### DATA PROVIDED

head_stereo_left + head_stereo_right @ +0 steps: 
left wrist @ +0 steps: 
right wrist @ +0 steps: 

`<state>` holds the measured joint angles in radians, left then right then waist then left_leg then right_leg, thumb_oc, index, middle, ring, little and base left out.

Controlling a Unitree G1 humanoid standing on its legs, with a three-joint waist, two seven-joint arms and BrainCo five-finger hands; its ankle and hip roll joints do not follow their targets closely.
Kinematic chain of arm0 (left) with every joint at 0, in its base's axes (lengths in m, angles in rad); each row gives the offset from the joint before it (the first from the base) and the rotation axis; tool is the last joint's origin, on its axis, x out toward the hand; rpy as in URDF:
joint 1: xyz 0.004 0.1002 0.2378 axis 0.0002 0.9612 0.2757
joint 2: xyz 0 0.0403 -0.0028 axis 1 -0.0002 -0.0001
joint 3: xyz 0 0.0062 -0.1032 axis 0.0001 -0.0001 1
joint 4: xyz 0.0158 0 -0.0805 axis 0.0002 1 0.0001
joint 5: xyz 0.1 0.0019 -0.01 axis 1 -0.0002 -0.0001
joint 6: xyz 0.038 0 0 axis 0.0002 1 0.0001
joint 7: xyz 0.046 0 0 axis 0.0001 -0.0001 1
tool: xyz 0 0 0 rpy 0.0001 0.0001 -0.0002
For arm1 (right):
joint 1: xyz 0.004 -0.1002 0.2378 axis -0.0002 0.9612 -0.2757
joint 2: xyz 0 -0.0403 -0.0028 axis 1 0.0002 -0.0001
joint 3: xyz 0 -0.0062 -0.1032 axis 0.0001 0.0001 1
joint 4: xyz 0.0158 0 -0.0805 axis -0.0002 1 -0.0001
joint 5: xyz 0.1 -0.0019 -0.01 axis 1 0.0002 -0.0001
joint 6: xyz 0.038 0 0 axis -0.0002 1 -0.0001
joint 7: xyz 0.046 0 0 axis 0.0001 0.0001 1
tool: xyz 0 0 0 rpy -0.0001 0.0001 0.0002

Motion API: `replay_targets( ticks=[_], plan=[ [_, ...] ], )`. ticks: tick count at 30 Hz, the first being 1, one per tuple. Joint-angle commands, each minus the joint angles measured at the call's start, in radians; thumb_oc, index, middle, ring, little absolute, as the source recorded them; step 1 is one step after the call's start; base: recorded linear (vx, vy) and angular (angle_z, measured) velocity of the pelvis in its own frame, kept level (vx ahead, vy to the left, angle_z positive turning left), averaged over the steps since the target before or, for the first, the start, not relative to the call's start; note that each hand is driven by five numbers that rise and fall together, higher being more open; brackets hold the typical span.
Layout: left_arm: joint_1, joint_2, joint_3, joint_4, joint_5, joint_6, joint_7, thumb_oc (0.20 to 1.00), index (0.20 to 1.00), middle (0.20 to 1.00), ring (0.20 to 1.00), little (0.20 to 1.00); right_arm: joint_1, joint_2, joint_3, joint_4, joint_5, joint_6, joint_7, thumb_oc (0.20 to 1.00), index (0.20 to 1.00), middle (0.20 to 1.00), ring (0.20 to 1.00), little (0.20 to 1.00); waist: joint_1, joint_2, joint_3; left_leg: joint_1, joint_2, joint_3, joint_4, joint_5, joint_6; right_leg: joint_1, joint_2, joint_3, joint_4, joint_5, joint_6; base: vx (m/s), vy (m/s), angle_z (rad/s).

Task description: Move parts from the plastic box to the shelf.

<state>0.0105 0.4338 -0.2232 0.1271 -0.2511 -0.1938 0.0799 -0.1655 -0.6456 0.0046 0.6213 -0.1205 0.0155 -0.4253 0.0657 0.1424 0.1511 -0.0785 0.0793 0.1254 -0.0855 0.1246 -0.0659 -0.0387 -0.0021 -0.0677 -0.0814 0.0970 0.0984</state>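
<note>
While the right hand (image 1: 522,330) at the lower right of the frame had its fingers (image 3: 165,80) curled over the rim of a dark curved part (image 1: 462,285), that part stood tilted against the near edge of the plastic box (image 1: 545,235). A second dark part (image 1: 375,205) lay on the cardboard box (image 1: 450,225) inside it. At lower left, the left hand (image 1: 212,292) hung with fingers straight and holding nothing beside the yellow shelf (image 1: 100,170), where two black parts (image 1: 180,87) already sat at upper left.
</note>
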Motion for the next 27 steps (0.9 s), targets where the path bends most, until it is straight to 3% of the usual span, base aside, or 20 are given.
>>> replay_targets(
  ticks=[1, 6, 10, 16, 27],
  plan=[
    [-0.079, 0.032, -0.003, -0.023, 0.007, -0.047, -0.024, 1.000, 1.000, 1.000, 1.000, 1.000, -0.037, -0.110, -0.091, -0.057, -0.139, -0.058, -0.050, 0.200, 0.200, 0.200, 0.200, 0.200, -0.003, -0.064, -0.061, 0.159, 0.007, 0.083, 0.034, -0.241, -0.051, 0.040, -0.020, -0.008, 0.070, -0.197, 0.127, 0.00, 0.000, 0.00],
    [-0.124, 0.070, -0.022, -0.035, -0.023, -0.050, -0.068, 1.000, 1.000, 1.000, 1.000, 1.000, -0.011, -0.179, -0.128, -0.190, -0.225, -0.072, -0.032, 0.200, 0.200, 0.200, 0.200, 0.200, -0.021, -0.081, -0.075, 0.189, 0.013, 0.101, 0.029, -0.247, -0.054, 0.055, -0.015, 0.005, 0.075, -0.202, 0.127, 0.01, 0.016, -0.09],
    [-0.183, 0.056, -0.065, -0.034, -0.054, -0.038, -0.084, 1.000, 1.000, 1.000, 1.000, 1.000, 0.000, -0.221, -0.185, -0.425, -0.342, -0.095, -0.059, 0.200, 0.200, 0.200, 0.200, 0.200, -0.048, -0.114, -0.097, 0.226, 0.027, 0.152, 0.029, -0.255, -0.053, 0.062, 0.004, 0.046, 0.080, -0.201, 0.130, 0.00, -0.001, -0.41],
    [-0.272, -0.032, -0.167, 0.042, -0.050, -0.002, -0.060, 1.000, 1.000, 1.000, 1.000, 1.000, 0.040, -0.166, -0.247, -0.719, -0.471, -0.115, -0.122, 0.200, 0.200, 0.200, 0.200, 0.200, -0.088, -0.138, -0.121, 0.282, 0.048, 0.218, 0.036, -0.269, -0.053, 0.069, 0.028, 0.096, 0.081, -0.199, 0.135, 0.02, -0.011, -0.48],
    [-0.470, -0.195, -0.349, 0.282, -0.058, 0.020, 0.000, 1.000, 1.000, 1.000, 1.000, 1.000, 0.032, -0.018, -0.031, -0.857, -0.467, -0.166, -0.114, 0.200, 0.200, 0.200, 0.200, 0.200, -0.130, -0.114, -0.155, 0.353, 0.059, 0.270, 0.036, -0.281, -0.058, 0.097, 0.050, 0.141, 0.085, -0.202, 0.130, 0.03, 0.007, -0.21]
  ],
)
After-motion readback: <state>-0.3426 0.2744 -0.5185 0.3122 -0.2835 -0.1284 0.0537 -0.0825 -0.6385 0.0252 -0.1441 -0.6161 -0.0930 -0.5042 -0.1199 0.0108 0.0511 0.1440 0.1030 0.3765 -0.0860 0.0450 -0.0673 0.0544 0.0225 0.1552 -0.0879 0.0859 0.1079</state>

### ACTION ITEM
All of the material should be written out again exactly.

### RESULT FOR THIS TASK
head_stereo_left + head_stereo_right @ +0 steps: 
left wrist @ +0 steps: 
right wrist @ +0 steps: 

`<state>` holds the measured joint angles in radians, left then right then waist then left_leg then right_leg, thumb_oc, index, middle, ring, little and base left out.

Controlling a Unitree G1 humanoid standing on its legs, with a three-joint waist, two seven-joint arms and BrainCo five-finger hands; its ankle and hip roll joints do not follow their targets closely.
Kinematic chain of arm0 (left) with every joint at 0, in its base's axes (lengths in m, angles in rad); each row gives the offset from the joint before it (the first from the base) and the rotation axis; tool is the last joint's origin, on its axis, x out toward the hand; rpy as in URDF:
joint 1: xyz 0.004 0.1002 0.2378 axis 0.0002 0.9612 0.2757
joint 2: xyz 0 0.0403 -0.0028 axis 1 -0.0002 -0.0001
joint 3: xyz 0 0.0062 -0.1032 axis 0.0001 -0.0001 1
joint 4: xyz 0.0158 0 -0.0805 axis 0.0002 1 0.0001
joint 5: xyz 0.1 0.0019 -0.01 axis 1 -0.0002 -0.0001
joint 6: xyz 0.038 0 0 axis 0.0002 1 0.0001
joint 7: xyz 0.046 0 0 axis 0.0001 -0.0001 1
tool: xyz 0 0 0 rpy 0.0001 0.0001 -0.0002
For arm1 (right):
joint 1: xyz 0.004 -0.1002 0.2378 axis -0.0002 0.9612 -0.2757
joint 2: xyz 0 -0.0403 -0.0028 axis 1 0.0002 -0.0001
joint 3: xyz 0 -0.0062 -0.1032 axis 0.0001 0.0001 1
joint 4: xyz 0.0158 0 -0.0805 axis -0.0002 1 -0.0001
joint 5: xyz 0.1 -0.0019 -0.01 axis 1 0.0002 -0.0001
joint 6: xyz 0.038 0 0 axis -0.0002 1 -0.0001
joint 7: xyz 0.046 0 0 axis 0.0001 0.0001 1
tool: xyz 0 0 0 rpy -0.0001 0.0001 0.0002

Motion API: `replay_targets( ticks=[_], plan=[ [_, ...] ], )`. ticks: tick count at 30 Hz, the first being 1, one per tuple. Joint-angle commands, each minus the joint angles measured at the call's start, in radians; thumb_oc, index, middle, ring, little absolute, as the source recorded them; step 1 is one step after the call's start; base: recorded linear (vx, vy) and angular (angle_z, measured) velocity of the pelvis in its own frame, kept level (vx ahead, vy to the left, angle_z positive turning left), averaged over the steps since the target before or, for the first, the start, not relative to the call's start; note that each hand is driven by five numbers that rise and fall together, higher being more open; brackets hold the typical span.
Layout: left_arm: joint_1, joint_2, joint_3, joint_4, joint_5, joint_6, joint_7, thumb_oc (0.20 to 1.00), index (0.20 to 1.00), middle (0.20 to 1.00), ring (0.20 to 1.00), little (0.20 to 1.00); right_arm: joint_1, joint_2, joint_3, joint_4, joint_5, joint_6, joint_7, thumb_oc (0.20 to 1.00), index (0.20 to 1.00), middle (0.20 to 1.00), ring (0.20 to 1.00), little (0.20 to 1.00); waist: joint_1, joint_2, joint_3; left_leg: joint_1, joint_2, joint_3, joint_4, joint_5, joint_6; right_leg: joint_1, joint_2, joint_3, joint_4, joint_5, joint_6; base: vx (m/s), vy (m/s), angle_z (rad/s).

Task description: Move parts from the plastic box to the shelf.

<state>0.0105 0.4338 -0.2232 0.1271 -0.2511 -0.1938 0.0799 -0.1655 -0.6456 0.0046 0.6213 -0.1205 0.0155 -0.4253 0.0657 0.1424 0.1511 -0.0785 0.0793 0.1254 -0.0855 0.1246 -0.0659 -0.0387 -0.0021 -0.0677 -0.0814 0.0970 0.0984</state>
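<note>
While the right hand (image 1: 522,330) at the lower right of the frame had its fingers (image 3: 165,80) curled over the rim of a dark curved part (image 1: 462,285), that part stood tilted against the near edge of the plastic box (image 1: 545,235). A second dark part (image 1: 375,205) lay on the cardboard box (image 1: 450,225) inside it. At lower left, the left hand (image 1: 212,292) hung with fingers straight and holding nothing beside the yellow shelf (image 1: 100,170), where two black parts (image 1: 180,87) already sat at upper left.
</note>
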Motion for the next 27 steps (0.9 s), targets where the path bends most, until it is straight to 3% of the usual span, base aside, or 20 are given.
>>> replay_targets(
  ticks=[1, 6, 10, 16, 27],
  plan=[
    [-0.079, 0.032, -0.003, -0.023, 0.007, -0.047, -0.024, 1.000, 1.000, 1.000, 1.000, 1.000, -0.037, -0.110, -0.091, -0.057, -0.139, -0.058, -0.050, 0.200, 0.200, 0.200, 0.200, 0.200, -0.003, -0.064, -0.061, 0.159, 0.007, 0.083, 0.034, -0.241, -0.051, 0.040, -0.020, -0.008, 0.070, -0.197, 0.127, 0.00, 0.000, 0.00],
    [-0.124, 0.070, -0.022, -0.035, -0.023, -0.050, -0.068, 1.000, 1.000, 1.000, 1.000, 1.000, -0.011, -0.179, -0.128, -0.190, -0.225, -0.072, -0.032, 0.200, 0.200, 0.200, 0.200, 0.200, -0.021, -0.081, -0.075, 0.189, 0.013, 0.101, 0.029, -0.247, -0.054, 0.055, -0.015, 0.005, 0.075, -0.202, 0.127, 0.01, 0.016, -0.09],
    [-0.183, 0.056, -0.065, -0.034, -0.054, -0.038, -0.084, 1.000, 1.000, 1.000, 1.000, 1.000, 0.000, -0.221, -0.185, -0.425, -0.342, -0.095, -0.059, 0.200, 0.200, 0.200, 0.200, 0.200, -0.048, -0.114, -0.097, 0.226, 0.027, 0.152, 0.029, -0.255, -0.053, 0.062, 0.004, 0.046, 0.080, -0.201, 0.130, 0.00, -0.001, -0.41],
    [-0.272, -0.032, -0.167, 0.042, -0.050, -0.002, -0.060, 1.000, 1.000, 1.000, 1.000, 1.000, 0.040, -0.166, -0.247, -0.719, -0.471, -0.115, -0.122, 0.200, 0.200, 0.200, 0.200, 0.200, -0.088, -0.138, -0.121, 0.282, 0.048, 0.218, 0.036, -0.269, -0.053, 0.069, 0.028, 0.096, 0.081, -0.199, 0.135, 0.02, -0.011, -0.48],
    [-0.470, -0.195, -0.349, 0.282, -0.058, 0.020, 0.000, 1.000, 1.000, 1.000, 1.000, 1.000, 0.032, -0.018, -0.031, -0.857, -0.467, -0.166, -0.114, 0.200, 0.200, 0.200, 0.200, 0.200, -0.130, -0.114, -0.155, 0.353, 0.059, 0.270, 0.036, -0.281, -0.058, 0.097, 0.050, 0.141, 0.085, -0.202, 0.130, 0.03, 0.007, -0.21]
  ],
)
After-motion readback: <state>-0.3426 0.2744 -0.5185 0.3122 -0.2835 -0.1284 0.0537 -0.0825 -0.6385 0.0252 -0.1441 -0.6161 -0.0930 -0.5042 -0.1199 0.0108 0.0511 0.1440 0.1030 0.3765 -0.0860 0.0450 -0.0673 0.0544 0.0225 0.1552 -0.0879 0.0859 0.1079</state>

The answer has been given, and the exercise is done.